Ádám Szita updated HIVE-26133:
------------------------------
    Component/s: Iceberg integration

> Insert overwrite on Iceberg tables can result in duplicate entries after partition evolution
> --------------------------------------------------------------------------------------------
>
>                 Key: HIVE-26133
>                 URL: https://issues.apache.org/jira/browse/HIVE-26133
>             Project: Hive
>          Issue Type: Improvement
>          Components: Iceberg integration
>            Reporter: László Pintér
>            Assignee: László Pintér
>            Priority: Major
>              Labels: pull-request-available
>          Time Spent: 1h 50m
>  Remaining Estimate: 0h
>
> Insert overwrite commands in Hive only rewrite partitions affected by the query.

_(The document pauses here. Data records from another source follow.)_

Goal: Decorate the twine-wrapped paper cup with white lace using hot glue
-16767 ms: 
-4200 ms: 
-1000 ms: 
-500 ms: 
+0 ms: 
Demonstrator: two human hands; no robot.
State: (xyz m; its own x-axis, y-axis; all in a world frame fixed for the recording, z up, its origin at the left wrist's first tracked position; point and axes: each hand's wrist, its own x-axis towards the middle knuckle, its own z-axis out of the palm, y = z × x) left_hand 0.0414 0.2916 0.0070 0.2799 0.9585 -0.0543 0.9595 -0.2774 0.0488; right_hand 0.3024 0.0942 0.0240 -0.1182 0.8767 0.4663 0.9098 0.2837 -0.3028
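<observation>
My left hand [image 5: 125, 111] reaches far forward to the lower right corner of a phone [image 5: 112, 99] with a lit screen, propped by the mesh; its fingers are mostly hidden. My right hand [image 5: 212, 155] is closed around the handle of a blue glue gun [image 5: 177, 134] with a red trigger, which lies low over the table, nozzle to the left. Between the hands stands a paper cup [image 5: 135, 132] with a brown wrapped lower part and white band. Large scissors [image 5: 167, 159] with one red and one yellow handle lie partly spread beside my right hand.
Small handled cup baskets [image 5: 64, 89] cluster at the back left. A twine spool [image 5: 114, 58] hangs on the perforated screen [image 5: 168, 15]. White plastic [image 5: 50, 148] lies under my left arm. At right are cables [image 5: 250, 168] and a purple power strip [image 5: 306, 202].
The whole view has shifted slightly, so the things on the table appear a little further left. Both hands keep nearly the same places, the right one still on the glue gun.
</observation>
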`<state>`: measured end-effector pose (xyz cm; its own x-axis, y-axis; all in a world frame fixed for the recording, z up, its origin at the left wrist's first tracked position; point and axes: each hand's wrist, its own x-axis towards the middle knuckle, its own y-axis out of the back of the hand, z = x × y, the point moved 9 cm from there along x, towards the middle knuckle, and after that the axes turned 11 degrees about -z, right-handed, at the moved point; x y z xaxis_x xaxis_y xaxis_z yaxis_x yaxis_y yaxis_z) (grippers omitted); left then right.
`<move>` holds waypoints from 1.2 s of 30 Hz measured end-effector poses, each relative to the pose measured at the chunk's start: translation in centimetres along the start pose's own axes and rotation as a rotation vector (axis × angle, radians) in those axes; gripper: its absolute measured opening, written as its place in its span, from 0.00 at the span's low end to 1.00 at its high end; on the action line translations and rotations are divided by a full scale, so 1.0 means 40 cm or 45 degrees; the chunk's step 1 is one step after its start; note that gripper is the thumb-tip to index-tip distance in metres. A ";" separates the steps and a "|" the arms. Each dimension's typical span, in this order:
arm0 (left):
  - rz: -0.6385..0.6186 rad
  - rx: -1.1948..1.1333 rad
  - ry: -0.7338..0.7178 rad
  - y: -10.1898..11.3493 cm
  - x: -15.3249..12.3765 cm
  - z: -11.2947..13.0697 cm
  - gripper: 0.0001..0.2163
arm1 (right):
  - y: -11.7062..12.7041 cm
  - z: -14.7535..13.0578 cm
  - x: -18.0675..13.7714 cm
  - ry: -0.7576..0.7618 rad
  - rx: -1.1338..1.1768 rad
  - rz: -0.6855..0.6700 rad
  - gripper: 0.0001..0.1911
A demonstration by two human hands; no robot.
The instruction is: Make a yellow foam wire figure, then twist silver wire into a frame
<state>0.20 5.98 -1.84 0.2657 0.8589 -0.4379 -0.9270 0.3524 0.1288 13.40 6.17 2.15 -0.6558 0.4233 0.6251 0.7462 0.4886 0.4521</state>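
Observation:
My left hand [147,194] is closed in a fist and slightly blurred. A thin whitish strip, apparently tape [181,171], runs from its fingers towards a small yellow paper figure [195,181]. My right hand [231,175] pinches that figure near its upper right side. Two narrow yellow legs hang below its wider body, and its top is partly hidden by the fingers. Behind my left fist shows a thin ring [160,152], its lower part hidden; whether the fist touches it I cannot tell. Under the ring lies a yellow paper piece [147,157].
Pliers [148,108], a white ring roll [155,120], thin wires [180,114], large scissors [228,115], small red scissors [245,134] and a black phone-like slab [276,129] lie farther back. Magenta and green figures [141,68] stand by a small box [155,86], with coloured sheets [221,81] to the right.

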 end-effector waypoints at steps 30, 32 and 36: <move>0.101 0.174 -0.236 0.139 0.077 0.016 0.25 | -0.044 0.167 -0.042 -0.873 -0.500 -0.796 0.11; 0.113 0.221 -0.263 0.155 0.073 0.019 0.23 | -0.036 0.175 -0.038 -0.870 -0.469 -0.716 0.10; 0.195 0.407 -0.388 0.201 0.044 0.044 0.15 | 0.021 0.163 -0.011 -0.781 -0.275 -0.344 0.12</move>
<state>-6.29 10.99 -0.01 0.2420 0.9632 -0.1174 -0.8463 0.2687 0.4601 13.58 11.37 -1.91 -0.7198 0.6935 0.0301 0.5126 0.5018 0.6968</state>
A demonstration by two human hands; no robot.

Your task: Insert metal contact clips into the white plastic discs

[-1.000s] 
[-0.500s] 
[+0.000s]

> If we write out a record with specA (e.g. day(ts)), resulting in a datafile:
> "/tableRoot/data/ts_day="2020-10-24"/ffffgggg.orc
> If you then change to specB (e.g. day(ts), name), the same record would go to a different partition:
> "/tableRoot/data/ts_day="2020-10-24"/name="Mike"/ffffgggg.orc
> If you then want to overwrite the table with itself, it will detect these two records to belong to different partitions (as they do), and therefore does not overwrite the original record with the new one, resulting in duplicate entries.
> {code:java}
> create table testice1000 (a int, b string) stored by iceberg stored as orc location 'file:/tmp/testice1000';
> insert into testice1000 values (11, 'ddd'), (22, 'ttt');
> alter table testice1000 set partition spec(truncate(2, b));
> insert into testice1000 values (33, 'rrfdfdf');
> insert overwrite table testice1000 select * from testice1000;
> ------------------------------+
> testice1000.a testice1000.b
> ------------------------------+
> 11 ddd   
> 11 ddd   
> 22 ttt   
> 22 ttt   
> 33 rrfdfdf
> ------------------------------+
> {code}



--
This message was sent by Atlassian Jira
(v8.20.10#820010)